Scan the entries below. Report each line where the string "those" occurs.

====== Data listing ======

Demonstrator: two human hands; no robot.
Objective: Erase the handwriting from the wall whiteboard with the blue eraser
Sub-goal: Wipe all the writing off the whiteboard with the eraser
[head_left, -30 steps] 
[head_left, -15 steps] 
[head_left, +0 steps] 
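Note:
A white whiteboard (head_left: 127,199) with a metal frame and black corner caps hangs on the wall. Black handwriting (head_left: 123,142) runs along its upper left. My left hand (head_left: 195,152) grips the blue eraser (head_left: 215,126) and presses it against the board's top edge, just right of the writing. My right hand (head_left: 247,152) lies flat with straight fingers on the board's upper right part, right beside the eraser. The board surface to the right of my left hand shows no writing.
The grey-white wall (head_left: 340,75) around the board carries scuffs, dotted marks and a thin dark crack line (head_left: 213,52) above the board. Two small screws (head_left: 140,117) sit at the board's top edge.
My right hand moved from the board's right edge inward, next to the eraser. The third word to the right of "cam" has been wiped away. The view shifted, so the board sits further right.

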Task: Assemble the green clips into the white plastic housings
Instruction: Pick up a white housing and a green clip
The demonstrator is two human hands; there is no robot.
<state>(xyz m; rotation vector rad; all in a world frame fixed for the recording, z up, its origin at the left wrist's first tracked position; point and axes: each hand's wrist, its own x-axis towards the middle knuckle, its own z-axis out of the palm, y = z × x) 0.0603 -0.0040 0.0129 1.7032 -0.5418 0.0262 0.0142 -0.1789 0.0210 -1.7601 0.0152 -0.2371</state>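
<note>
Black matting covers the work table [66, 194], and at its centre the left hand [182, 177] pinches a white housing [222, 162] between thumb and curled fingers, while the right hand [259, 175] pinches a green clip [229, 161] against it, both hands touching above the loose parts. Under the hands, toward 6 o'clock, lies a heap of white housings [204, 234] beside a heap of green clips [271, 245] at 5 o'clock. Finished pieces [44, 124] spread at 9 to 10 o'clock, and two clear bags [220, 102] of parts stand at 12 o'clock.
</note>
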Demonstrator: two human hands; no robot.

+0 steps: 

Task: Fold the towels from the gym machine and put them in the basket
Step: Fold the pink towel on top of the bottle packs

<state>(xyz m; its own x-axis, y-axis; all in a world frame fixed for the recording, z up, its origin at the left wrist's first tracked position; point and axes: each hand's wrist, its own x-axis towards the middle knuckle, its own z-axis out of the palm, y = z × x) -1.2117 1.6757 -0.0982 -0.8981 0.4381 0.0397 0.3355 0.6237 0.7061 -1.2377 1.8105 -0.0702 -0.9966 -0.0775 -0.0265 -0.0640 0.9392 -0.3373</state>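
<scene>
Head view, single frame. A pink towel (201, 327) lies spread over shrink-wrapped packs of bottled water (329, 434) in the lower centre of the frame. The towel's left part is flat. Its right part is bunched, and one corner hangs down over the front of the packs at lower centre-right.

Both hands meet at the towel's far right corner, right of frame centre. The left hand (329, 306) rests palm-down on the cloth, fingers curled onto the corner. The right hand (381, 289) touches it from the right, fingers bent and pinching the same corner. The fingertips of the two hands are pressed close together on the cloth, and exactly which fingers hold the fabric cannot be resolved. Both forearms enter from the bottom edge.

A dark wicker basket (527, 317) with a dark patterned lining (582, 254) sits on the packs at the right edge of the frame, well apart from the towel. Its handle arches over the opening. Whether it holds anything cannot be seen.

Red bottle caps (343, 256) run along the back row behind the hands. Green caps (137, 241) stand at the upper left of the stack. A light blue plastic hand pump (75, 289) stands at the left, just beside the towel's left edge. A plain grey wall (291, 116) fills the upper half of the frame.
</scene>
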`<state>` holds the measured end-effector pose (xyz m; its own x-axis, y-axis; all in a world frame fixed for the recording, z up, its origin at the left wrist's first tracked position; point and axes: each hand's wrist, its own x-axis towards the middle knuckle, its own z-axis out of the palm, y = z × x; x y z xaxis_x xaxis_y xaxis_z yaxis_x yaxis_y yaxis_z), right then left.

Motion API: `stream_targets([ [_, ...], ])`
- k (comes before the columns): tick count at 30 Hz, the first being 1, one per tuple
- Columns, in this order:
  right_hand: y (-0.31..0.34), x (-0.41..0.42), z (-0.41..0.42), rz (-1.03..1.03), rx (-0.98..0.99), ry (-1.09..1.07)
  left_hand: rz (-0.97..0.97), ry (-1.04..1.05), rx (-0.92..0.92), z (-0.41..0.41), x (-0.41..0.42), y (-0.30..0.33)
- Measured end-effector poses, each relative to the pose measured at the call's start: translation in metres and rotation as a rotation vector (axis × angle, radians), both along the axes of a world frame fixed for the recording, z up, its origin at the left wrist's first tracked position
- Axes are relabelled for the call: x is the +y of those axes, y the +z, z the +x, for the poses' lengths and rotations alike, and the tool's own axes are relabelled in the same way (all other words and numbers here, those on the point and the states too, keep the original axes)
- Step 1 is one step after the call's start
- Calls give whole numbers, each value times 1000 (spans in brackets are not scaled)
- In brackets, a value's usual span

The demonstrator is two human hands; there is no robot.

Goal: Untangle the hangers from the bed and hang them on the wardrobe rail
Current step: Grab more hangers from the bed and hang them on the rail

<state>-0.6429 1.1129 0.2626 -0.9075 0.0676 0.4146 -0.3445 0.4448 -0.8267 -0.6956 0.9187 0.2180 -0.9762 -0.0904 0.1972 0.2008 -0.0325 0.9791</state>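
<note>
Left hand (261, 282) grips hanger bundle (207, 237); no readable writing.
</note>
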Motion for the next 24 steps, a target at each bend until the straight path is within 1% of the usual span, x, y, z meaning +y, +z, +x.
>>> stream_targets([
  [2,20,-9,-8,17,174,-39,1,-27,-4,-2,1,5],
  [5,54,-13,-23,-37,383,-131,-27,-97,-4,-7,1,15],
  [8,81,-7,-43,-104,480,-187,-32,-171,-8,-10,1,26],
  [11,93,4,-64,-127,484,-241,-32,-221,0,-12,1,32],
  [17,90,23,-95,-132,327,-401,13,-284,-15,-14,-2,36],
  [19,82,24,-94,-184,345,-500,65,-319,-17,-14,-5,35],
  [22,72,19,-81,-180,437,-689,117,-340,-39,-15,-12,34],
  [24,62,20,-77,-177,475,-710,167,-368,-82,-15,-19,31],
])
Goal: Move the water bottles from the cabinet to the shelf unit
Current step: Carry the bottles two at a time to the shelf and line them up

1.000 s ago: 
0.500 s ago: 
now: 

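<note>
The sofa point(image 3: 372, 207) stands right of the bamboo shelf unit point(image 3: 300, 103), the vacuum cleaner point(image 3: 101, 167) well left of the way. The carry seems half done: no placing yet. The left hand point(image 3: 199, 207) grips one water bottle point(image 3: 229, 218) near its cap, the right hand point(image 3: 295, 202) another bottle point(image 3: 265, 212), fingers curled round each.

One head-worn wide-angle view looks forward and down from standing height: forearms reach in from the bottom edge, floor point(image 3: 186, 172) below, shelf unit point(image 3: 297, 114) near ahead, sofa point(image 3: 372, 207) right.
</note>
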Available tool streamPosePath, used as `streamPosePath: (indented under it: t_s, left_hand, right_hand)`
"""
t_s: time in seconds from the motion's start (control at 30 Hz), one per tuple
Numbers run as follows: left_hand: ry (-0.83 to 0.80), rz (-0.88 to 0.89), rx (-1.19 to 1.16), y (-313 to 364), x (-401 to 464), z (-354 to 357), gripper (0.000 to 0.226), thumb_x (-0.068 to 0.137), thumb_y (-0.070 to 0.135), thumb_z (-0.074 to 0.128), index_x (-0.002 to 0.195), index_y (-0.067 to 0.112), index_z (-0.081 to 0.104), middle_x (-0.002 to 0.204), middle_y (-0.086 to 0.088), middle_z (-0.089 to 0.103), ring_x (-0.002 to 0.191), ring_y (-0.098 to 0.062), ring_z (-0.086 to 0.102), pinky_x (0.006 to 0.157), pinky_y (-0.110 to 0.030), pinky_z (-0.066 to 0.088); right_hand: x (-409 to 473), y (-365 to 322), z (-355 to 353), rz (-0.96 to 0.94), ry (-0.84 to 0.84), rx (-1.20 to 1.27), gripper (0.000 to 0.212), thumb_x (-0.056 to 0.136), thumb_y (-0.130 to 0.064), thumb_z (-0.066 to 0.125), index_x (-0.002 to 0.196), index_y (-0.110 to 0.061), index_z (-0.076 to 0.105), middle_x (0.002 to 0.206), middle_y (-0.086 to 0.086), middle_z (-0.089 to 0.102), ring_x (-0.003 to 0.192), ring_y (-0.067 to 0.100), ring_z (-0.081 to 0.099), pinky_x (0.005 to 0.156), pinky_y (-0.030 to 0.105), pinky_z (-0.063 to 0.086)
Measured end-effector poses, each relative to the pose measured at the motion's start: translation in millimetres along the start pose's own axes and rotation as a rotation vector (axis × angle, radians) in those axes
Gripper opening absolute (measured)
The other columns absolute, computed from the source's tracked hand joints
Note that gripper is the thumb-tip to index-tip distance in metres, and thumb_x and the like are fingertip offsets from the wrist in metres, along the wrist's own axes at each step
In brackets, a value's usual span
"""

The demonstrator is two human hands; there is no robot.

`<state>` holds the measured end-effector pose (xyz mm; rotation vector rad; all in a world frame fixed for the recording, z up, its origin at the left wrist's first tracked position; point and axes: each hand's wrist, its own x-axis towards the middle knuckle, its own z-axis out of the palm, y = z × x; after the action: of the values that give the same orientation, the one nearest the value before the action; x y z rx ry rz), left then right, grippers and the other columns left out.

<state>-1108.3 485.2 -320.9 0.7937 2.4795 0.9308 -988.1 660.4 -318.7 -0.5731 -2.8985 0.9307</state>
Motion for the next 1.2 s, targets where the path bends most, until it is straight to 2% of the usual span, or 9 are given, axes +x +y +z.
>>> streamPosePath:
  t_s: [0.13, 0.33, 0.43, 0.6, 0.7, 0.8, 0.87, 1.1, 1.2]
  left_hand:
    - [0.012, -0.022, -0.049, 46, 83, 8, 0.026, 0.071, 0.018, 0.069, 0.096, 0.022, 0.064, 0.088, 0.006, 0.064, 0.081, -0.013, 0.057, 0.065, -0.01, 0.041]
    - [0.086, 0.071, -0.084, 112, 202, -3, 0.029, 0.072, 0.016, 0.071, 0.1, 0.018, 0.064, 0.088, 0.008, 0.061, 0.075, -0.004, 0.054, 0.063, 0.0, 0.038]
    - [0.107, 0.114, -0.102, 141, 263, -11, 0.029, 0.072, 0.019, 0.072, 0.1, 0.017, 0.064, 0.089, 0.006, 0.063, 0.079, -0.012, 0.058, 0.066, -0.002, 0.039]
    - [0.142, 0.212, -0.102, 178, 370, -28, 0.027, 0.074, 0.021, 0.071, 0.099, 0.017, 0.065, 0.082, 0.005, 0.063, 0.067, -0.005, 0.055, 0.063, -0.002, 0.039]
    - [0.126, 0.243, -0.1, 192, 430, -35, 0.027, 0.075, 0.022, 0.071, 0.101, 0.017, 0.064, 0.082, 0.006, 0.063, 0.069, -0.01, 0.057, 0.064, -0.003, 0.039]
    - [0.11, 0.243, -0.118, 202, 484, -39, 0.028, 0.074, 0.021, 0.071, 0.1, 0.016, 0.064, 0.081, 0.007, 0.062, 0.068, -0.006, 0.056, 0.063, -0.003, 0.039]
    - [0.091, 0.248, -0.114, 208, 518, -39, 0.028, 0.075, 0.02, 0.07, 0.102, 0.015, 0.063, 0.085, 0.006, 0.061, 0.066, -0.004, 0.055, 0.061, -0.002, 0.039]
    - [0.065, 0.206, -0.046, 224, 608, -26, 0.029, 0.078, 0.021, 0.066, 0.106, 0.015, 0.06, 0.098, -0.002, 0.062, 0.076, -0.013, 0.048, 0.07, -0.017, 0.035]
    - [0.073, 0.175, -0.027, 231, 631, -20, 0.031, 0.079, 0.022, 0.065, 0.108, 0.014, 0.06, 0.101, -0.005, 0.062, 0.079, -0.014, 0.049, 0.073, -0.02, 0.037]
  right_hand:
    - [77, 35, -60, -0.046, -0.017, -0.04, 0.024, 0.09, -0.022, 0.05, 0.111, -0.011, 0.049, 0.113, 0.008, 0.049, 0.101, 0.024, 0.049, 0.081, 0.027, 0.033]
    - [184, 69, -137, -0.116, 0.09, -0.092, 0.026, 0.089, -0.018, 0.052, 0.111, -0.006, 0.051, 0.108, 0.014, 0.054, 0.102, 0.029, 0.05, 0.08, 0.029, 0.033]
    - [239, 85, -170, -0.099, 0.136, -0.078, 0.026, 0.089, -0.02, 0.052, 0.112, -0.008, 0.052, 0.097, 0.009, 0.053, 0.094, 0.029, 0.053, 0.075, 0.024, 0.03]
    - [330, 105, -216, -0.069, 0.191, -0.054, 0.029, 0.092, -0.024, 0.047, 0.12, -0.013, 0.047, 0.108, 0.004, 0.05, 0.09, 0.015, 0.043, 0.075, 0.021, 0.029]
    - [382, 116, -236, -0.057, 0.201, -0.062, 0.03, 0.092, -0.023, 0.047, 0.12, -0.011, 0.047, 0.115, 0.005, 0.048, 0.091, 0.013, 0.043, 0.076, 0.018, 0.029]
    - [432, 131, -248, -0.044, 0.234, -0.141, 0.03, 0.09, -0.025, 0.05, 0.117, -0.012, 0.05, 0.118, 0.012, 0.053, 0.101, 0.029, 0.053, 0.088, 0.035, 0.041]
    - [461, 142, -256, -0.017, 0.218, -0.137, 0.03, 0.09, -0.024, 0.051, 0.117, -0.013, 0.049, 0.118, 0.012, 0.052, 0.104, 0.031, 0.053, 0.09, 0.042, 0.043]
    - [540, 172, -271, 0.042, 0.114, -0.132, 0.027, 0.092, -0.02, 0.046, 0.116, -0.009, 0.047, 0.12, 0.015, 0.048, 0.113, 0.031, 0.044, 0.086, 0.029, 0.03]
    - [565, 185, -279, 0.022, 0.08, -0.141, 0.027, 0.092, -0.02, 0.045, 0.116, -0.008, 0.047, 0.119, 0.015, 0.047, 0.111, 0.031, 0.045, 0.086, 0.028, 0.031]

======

Response to the exercise
- Axes are relabelled for the call: x is the +y of those axes, y the +z, z the +x, for the poses' lengths and rotations alike, and the tool's own axes are relabelled in the same way (all other words and numbers here, those on the point and the states too, keep the original axes)
Measured end-effector poses, each relative to the pose measured at the motion's start: translation in millimetres along the start pose's own axes and rotation as a rotation vector (axis × angle, radians) in those axes

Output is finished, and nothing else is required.